3 min read14-01-2021

What is the JAM stack?



Let us explain what the ‘JAM stack’ is for people that, maybe, need to understand it better. So basically, the JAMstack itself is mostly a name for a way of approaching the architecture of building web projects.

It stands for JavaScript, APIs, and Markup. To simplify, it is called JAM or the JAM Stack.

JAM stack explained

It’s based on this idea that instead of having sort of a big dynamic application that runs every time a request comes in - and then generates HTML and sends it back to the browser - you start really separating and decoupling the front-end presentation layer from the different dynamic functionalities. Typically, a lot of pre-built Markup is used as a front-end presentation layer. In addition, JavaScript is (sort of) the main runtime engines, which talks to all of these different APIs & services.

Simply put, the basic things, are in markup and form the steady base. That steady base is enriched with JavaScript APIs. This adds things like, shopping carts, and just anything that's a dynamic functionality. So if you have an e-commerce store, you might try to generate all the product pages upfront and have them ready if a client clicks on one of them. These pages ‘live’ directly on the CDN, which makes the load time as fast as it can possibly be.

There's just no way at the moment to get make them even faster.

Need for an API

People will browse very, very quickly and they'll have a great experience. Once they start putting stuff in a cart, a JavaScript component activates to manage that specific component. Once the visitor clicks on the buy button, ‘obviously’ something needs to happen on the server somewhere. that’s where you would typically use an API or an API call. Whether it's Stripe, a more fully-fledged Commerce Layer, or even your own home-built serverless function talking to Stripe, you end up having to use this API endpoint. It gets involved when there's a real ‘state change’ or action required.

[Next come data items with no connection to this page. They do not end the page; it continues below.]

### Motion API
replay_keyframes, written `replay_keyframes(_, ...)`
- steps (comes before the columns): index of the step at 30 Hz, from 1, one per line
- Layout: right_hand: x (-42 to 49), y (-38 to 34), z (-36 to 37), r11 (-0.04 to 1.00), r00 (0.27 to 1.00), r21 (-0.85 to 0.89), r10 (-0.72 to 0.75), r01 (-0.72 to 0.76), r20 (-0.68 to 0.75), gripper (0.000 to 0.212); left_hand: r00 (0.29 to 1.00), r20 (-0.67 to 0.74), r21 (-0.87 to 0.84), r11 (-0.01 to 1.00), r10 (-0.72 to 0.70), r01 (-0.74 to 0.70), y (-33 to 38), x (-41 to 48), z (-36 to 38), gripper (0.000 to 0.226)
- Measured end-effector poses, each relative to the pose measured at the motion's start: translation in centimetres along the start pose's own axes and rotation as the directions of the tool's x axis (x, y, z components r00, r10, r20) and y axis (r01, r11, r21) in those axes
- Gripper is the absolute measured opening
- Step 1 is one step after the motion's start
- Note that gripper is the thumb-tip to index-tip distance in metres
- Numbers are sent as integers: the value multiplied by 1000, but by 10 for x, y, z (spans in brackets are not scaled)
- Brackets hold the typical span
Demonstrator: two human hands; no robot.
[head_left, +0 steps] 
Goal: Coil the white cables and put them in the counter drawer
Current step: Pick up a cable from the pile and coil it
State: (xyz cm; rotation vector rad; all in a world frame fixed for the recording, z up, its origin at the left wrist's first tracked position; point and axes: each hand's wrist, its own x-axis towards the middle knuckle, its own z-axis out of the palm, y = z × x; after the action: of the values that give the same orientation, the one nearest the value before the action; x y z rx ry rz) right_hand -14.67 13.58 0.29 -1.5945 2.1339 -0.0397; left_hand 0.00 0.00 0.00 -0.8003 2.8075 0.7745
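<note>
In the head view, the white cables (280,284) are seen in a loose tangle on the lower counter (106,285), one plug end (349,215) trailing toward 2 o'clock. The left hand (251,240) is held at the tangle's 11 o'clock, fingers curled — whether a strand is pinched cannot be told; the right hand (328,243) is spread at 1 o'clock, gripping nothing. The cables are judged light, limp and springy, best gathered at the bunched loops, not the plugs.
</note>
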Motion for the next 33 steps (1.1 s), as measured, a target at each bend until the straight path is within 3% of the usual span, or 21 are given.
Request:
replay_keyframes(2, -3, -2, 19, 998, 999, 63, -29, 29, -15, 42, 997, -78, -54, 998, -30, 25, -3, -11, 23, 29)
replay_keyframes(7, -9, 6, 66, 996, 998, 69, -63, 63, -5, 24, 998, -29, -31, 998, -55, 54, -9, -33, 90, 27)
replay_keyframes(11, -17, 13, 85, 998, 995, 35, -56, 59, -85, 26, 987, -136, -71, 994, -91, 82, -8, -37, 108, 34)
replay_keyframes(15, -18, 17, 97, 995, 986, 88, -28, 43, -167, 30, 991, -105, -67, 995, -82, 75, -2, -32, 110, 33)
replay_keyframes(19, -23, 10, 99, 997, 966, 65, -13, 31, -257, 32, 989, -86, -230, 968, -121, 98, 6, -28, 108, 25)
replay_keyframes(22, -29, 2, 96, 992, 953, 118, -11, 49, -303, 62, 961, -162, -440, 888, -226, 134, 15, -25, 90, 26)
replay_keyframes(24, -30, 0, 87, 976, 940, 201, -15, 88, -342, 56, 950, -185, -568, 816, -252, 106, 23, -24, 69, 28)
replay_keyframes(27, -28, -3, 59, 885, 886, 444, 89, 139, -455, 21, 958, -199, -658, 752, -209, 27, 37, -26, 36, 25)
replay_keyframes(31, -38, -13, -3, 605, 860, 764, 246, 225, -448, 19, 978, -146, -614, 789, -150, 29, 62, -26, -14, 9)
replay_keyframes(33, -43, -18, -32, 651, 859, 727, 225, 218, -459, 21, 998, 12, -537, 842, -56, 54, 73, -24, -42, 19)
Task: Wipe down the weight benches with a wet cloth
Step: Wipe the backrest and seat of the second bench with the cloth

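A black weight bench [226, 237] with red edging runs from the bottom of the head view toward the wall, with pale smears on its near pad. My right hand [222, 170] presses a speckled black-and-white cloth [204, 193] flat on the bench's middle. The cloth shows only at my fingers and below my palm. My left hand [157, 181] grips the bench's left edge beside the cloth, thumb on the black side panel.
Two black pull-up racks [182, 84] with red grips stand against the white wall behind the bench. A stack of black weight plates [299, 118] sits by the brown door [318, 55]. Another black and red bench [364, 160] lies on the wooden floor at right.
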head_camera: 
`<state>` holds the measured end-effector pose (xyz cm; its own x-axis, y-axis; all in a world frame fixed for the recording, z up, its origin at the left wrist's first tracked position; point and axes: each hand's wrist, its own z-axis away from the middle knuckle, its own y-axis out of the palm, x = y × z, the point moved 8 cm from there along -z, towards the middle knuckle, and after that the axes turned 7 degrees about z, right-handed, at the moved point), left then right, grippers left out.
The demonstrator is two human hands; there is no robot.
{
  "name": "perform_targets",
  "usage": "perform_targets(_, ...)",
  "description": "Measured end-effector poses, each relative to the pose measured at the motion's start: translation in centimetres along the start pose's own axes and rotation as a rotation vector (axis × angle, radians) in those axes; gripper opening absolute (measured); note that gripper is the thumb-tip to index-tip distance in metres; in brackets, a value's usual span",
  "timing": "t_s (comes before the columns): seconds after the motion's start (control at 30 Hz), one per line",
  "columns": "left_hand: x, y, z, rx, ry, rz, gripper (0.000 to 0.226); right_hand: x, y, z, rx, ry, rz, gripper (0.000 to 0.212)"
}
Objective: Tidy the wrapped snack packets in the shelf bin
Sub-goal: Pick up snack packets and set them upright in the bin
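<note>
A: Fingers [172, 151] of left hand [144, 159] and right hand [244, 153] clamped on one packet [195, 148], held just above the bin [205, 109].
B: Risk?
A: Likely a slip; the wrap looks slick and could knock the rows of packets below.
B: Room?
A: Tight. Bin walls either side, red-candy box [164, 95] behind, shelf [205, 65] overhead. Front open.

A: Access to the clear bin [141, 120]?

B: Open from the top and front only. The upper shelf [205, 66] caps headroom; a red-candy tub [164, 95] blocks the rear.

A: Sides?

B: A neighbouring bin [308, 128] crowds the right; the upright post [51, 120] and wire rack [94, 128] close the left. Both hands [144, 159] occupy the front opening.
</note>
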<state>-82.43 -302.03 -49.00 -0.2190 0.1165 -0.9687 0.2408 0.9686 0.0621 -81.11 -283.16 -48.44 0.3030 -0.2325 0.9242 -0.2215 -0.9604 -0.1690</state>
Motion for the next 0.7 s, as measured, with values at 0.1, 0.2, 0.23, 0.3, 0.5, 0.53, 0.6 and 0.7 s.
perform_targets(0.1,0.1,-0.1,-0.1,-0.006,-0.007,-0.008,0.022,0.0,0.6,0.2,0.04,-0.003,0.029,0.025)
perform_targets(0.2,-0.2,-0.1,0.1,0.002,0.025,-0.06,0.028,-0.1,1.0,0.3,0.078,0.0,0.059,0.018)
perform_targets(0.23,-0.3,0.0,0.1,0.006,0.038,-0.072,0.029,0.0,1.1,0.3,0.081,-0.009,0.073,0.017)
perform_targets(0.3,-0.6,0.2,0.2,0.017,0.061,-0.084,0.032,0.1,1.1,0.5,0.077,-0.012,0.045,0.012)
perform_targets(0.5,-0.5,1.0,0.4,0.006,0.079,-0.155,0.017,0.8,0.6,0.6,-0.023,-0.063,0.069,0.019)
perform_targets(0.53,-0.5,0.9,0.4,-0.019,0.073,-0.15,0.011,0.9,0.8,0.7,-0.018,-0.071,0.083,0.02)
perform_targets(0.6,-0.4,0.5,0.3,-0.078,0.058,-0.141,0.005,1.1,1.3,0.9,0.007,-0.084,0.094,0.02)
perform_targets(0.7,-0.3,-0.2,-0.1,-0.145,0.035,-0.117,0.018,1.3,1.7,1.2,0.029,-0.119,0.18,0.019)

Use APIs written on a whiteboard


Because of this kind of pre-built, the application or site can be ‘serverless’. Of course, this does not mean the application will spin up without a server. It simply means that the code does not require a server 24/7 and only ‘calls’ on the server when necessary. Therefore, you as a site owner or developer, don't have to worry about building and maintaining the stability of the application. Simply put, you just serve it. Even with something as complex as hosting the site, it is that simple. To strengthen and quicken this, a content delivery network can be used. These are geographically spread proxy servers on the internet stored in data centers. The CDN helps to store and deliver content fast, or better said, very fast.

To summarize, make sure that everything is pre-built and ready on a CDN as performant as possible. In that scenario, you (sort of) end up with the best of both worlds.

It’s a complicated system, but this should’ve helped you a bit.